In Europe, The Kingfish Company is producing yellowtail inland-based facilities in the Netherlands. The company produced 637 MT (whole, in the round) of Seriola lalandi in 2020, up from 485 MT in 2019. The company is pursuing expansion of both its Netherlands farm and a new construction project in the U.S. state of Maine, for which it recently secured critical permits. Like Clean Seas in Australia, the company is losing money, though it attributes this to the cost of its rapid expansion.
The U.S. features other existing yellowtail aquaculture operations, aside from the planned on in Maine. A January 2021 report by NOAA, “Status of Seriola Aquaculture in the United States of America,” estimates the sushi restaurant market for seriola species at USD 20 billion (EUR 24 billion), mostly on the East Coast and West Coast, and in particular in Los Angeles. Ceviche, poke, tacos, and grilled applications may further expand the market size. The total seems overly optimistic, since Japanese Customs reports that Japan’s exports of frozen fillets of seriola to the U.S. in 2019 were valued at JPY 13.3 billion (USD 116 million, EUR 100 million).

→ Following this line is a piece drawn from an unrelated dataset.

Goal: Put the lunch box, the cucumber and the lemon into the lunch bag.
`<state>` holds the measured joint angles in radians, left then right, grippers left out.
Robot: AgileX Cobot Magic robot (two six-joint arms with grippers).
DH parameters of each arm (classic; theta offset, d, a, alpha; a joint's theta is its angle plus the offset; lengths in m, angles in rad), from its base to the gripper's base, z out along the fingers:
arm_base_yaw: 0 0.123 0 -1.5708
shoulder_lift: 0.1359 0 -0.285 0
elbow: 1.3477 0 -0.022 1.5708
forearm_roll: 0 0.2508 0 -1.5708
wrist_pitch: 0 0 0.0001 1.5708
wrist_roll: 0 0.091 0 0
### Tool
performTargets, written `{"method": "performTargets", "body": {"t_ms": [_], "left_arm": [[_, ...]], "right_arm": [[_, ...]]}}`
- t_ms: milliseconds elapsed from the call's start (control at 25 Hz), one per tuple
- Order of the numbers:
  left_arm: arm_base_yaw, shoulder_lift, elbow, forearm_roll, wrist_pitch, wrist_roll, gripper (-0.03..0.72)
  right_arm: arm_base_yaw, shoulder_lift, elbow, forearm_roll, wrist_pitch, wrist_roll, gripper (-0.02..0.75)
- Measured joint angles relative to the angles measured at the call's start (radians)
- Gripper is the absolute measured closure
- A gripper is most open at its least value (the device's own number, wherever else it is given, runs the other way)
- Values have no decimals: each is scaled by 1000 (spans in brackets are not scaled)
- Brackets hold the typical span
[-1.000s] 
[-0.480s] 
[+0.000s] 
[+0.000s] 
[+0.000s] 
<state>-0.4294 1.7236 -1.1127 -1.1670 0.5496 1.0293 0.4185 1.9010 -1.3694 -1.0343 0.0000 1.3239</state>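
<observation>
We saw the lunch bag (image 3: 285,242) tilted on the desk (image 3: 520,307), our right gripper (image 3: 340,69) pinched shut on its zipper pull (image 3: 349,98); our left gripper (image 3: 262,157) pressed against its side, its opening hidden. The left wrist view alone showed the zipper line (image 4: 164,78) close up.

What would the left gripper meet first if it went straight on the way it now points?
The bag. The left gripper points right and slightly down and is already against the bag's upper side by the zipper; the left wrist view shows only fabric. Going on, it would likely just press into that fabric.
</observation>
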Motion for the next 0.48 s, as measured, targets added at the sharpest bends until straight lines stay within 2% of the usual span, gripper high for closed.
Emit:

Blue Ocean Mariculture, based in Kona, Hawaii, is currently the only company in the production stage in the U.S. It cultures about 800 MT of Seriola rivoliana (kanpachi) in open-ocean cages.
Another proposed project is Pacific Ocean Aquafarms’ offshore project. The company has filed applications to build a yellowtail farm four miles off the coast of California.

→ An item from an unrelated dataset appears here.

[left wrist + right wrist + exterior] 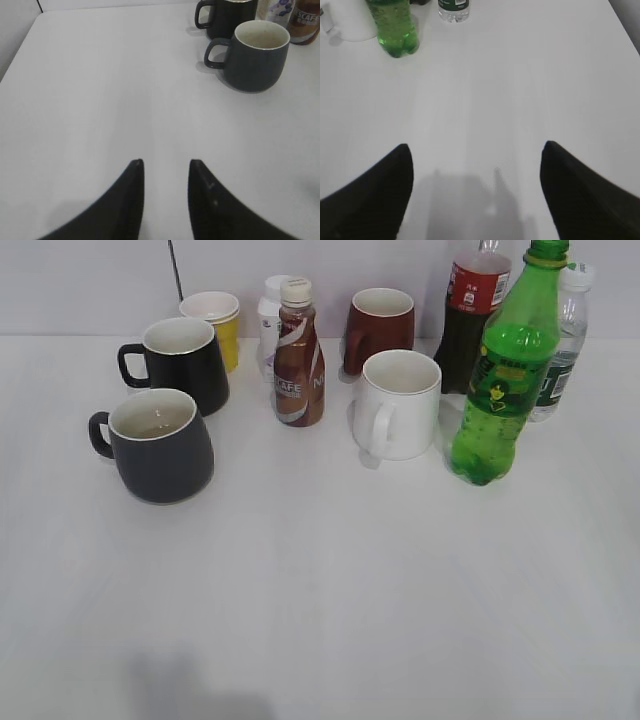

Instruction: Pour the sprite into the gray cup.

The California-based project will face nearby competition in Mexico. Privately-held Omega Azul Seafood raises Seriola rivoliana (kanpachi) using a closed-cycle hatchery system. The head office, hatchery, and ocean farm are all located in La Paz, Mexico. Omega Azul sells its product domestically in Mexico, and exports to the U.S. and Canada. In 2021, sales and revenue of the company's branded Baja Kanpachi were small, through the company expects growth as the U.S. dining scene re-opens.
Two others yellowtail projects exist in Mexico: Baja Seas, with pens in Magdelena Bay, and King Kampachi in La Paz. The former was founded in 2012 and produces Seriola lalandi (hiramasa) from a recirculating aquaculture system (RAS) hatchery. The company introduced its products to the U.S. in 2014 with distribution through Catalina Offshore Products. However, the company’s website and social media are now dormant, and its products are out of stock at vendors that previously featured them.
King Kampachi farms raises Seriola rivoliana and can trace its roots to Kona Blue Water Farms in Kona, Hawaii. The company operates a land-based hatchery and an offshore farm site. The product has been available in restaurants in the U.S. and Mexico since March of 2019. In response to the COVID-19 pandemic, the company created national U.S. distribution channels through Los Angeles-based Riviera Seafood Club, a web-based food delivery company. Prior to the outbreak, King Kampachi planned to produce 1,200 MT per year.
Currently, the primary competitors to Japanese production are all in either a start-up or growth phase, with operations funded by new investors rather than revenue from sales. With high operating costs, a tight price situation brought about by a removal of the Japanese stocking limit could put the squeeze on all new entrants.